Learn to tango in Buenos Aires: Originating in the capital in the late 19th century and blending European, African and South American influences, the tango is sultry, romantic, dramatic and quintessentially Argentine. Watching a local tango gathering at a venue such as Villa Malcolm or Milonga La Glorieta is a powerful experience. It’s highly advisable to learn the basics before throwing yourself onto the dancefloor – fortunately, Buenos Aires has numerous classes with English-language instruction aimed at travelers. Once you’ve picked up some key steps you can head to a milonga – public tango dance events held in a range of venues, from converted warehouses to moody basement bars.
Go birdwatching in the Iberá wetlands: Spanning more than 1,950 sq km (753 sq miles) of Corrientes province, Parque Nacional Iberá encompasses some of the largest freshwater wetlands on the planet. Recently expanded thanks to a large donation of land from a conservation foundation, this labyrinth of channels, lagoons and islands is home to more than 360 species of birds, including roseate spoonbills, jabiru storks, kingfishers and flightless tinamous.Slow boat trips along the reed-lined waterways enable you to get close-up sightings of the park’s prolific avian life, as well as its multitude of mammals, from capybaras to capuchin monkeys.
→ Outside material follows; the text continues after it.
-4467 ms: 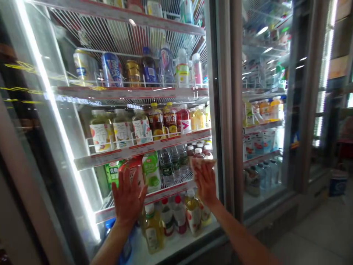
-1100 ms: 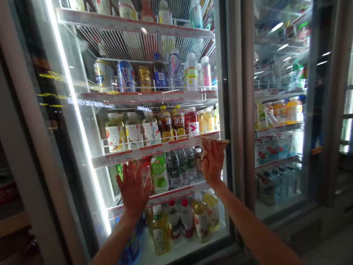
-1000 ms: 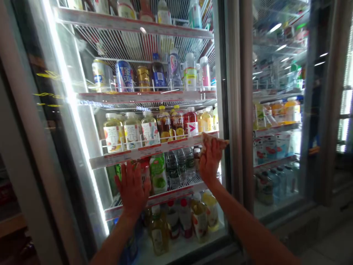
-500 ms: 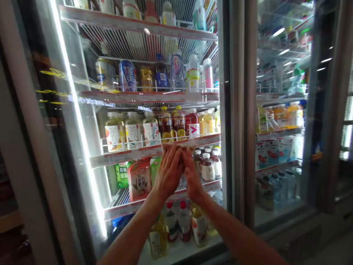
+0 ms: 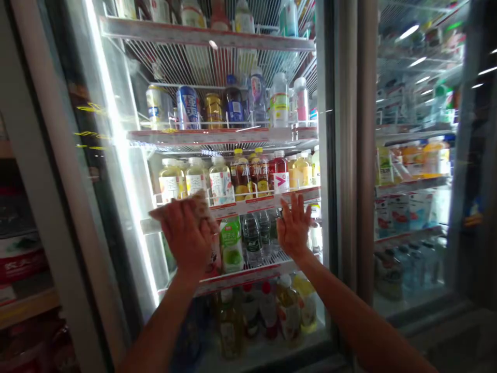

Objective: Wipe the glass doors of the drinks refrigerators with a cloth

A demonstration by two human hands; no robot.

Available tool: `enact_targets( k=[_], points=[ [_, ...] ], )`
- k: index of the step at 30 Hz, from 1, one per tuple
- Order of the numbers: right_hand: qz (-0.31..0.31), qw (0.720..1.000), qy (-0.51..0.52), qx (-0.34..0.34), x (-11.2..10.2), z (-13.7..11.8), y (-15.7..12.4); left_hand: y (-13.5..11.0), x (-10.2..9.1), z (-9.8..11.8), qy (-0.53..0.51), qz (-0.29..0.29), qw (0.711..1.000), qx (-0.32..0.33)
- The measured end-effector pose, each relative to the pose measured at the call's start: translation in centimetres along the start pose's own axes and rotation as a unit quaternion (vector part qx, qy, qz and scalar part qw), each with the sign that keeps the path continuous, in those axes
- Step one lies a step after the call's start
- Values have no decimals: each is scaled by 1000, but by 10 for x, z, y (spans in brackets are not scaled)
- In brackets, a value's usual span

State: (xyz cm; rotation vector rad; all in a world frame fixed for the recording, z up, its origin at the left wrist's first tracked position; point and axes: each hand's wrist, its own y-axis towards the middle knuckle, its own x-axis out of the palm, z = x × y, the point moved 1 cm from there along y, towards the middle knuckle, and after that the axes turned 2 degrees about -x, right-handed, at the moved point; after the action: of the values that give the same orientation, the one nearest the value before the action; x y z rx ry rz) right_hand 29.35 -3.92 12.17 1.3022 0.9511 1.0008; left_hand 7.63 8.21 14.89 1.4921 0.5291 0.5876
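Note:
A light, patterned cloth (image 5: pixel 201 203) lies under my left hand (image 5: pixel 187 235), which presses it flat toward the glass front of a drinks fridge. Cloth edges stick out past the fingertips on both sides. Farther right, my right hand (image 5: pixel 294 229) is raised before the same glass with fingers spread and nothing in it. Whether its palm touches the glass I cannot tell. Behind the hands, a green pouch (image 5: pixel 232 243) and clear water bottles (image 5: pixel 252 238) stand on a lower shelf. A red drink bottle (image 5: pixel 279 173) is just above my right hand.
A bright light strip (image 5: pixel 116 119) runs down the fridge's left side. The metal door frame (image 5: pixel 347 155) separates it from a second glass-fronted fridge with orange juice bottles (image 5: pixel 435 155). At far left is a shelf edge (image 5: pixel 29 306) with packaged goods.
My hands, together at the centre before, have parted. My left hand has moved left with the cloth; my right hand has moved right with its fingers spread. The view has shifted slightly.

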Motion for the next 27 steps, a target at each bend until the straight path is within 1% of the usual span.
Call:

Sail along the Beagle Channel: Named after the ship that carried naturalist Charles Darwin on his voyage around South America, the Beagle Channel cuts through Tierra del Fuego, the southernmost part of the continent. Boat trips along this scenic waterway depart from the remote city of Ushuaia, situated on its north shore. These cruises offer superb wildlife-watching opportunities – whales, dolphins, sea lions and penguins can all be spotted – along with stunning mountain views. En route, you'll stop in at lighthouses and islets dotted with ancient middens (shell mounds) left behind by Tierra del Fuego’s indigenous inhabitants.
Ski in the Lake District: Between June and September, Nahuel Huapi – Argentina’s largest national park – transforms into a playground for winter sports enthusiasts. The slopes of the towering peaks that overlook the lakeside city of Bariloche, which sits inside the park, attract skiers and snowboarders from across South America and beyond. There are slopes for novices and experts alike and equipment hire, lift passes and classes are all significantly cheaper than in the US or Europe. Bariloche’s cozy, alpine-style restaurants and pubs, meanwhile, are perfect for a spot of après-ski.
Learn something new at Quebrada de Humahuaca: A serpentine 155-km (96-mile) valley stretching towards the Bolivian border, the Quebrada de Humahuaca is an epic landscape of jagged, ochre-colored rock formations, high plateaus, winding rivers and multi-hued mountain slopes. Beyond its geological features, this Unesco World Heritage site in Jujuy province also offers a glimpse of the indigenous cultures that have occupied this part of the Americas for millennia, in the form of traditional villages, archaeological sites and centuries-old trails laid down by the Inca and their forebears.